■ **Work instructions**:
The expected answer is every line of the material that contains the word "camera".

■ **Recorded data**:

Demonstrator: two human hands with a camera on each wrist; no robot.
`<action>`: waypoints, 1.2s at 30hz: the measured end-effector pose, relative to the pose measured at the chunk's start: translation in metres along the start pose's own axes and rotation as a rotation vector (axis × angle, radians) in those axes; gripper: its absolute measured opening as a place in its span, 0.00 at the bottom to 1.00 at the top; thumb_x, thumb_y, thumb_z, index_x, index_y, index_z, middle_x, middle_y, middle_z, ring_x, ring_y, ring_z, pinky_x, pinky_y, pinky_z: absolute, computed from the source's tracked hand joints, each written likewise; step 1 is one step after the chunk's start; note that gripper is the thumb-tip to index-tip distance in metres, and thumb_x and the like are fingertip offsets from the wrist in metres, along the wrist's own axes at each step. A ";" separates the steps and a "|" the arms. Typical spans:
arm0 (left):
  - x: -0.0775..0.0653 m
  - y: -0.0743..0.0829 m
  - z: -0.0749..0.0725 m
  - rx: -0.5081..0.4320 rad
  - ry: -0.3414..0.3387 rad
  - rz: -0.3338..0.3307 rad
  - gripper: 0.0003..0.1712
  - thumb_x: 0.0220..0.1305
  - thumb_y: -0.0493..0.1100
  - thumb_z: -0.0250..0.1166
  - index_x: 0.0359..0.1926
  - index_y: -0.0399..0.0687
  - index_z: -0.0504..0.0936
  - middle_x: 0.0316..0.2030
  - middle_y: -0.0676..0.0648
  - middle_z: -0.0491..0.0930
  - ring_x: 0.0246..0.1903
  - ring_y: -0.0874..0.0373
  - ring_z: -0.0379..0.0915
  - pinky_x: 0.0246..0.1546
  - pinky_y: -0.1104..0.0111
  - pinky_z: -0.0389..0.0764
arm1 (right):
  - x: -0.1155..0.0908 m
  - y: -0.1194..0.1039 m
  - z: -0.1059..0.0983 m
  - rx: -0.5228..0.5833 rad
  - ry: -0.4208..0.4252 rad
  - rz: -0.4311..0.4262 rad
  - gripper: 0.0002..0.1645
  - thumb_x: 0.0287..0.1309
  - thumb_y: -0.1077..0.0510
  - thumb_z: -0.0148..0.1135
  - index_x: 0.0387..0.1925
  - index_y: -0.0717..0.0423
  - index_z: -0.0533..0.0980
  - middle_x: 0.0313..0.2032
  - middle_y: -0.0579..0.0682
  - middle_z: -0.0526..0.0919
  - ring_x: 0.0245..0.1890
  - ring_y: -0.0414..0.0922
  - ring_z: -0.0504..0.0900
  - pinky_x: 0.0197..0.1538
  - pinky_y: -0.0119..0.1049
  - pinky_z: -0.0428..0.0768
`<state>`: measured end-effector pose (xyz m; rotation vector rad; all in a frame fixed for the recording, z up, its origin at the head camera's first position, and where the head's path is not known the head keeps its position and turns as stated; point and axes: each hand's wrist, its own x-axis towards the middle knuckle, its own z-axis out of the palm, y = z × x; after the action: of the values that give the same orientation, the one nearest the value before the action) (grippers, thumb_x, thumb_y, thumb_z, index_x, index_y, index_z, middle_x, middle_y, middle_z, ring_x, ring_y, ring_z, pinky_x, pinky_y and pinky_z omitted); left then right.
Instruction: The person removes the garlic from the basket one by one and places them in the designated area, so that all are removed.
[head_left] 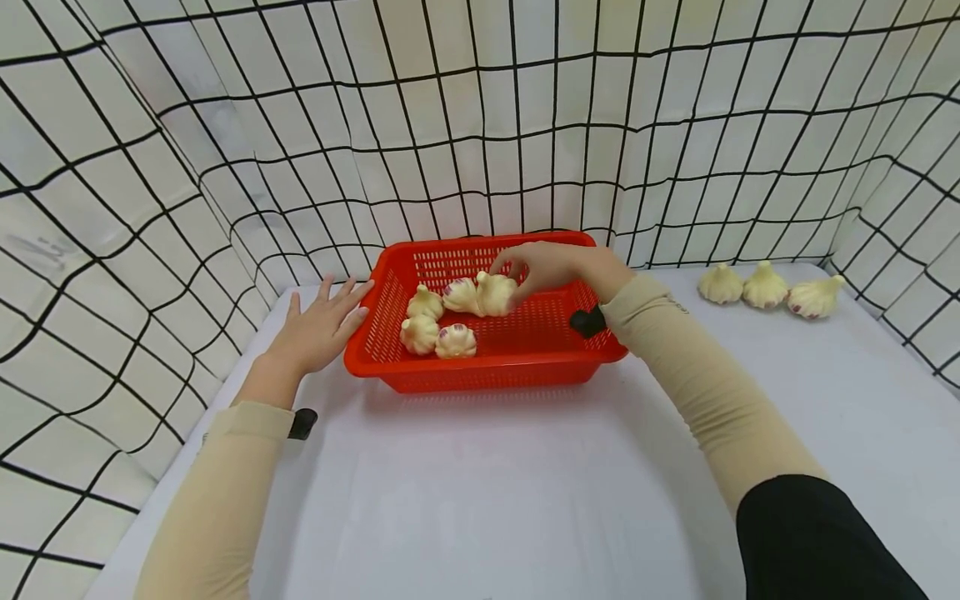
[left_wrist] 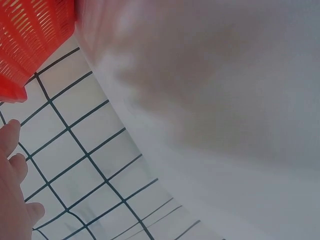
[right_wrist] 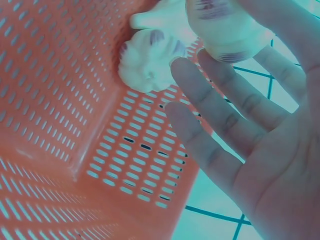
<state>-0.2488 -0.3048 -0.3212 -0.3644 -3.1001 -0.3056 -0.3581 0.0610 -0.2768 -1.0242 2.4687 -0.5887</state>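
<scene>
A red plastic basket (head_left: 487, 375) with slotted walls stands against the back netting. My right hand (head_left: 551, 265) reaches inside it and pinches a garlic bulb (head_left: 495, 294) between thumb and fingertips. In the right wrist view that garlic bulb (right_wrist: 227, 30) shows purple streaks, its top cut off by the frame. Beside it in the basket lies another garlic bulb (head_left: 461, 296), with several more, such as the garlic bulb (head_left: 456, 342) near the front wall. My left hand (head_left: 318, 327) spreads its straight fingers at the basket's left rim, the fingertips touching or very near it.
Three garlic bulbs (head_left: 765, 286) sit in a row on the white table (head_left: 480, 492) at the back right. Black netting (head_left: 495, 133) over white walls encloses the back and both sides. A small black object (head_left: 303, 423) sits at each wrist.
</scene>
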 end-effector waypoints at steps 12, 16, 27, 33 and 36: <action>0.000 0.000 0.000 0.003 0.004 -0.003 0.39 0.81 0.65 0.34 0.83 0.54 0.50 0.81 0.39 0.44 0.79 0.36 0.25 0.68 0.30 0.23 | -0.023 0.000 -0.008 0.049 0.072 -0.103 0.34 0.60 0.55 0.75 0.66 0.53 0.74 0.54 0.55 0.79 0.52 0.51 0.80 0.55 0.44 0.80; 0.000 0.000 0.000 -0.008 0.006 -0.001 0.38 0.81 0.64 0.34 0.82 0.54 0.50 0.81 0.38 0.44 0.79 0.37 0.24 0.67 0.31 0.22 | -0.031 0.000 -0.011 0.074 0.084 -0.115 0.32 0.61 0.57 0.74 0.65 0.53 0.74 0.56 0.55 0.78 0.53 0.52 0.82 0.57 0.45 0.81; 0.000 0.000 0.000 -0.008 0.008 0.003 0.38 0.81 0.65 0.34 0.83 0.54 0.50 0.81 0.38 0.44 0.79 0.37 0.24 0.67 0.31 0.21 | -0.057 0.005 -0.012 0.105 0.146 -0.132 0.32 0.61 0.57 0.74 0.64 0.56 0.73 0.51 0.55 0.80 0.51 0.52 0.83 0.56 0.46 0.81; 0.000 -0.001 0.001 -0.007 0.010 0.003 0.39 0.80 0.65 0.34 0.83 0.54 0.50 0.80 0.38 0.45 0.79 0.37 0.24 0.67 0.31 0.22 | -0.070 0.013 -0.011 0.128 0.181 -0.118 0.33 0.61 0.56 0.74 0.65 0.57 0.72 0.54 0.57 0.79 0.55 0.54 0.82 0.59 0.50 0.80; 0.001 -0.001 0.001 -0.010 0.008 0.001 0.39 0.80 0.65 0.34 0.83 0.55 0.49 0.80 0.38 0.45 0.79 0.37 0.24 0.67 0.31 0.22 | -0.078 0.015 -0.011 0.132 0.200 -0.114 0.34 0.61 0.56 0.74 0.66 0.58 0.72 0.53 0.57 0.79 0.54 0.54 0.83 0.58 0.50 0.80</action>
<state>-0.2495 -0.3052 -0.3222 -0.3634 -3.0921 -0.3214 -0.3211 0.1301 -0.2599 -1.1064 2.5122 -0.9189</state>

■ **Answer to the exercise**:
Demonstrator: two human hands with a camera on each wrist; no robot.
`<state>`: measured end-effector pose (xyz m; rotation vector rad; all in a frame fixed for the recording, z up, its origin at the head camera's first position, and where the head's path is not known the head keeps its position and turns as stated; point and axes: each hand's wrist, its own x-axis towards the middle knuckle, its own z-axis out of the palm, y = z × x; after the action: of the values that give the same orientation, the one nearest the value before the action) (grippers, thumb_x, thumb_y, thumb_z, index_x, index_y, index_z, middle_x, middle_y, middle_z, ring_x, ring_y, ring_z, pinky_x, pinky_y and pinky_z omitted); left then right.

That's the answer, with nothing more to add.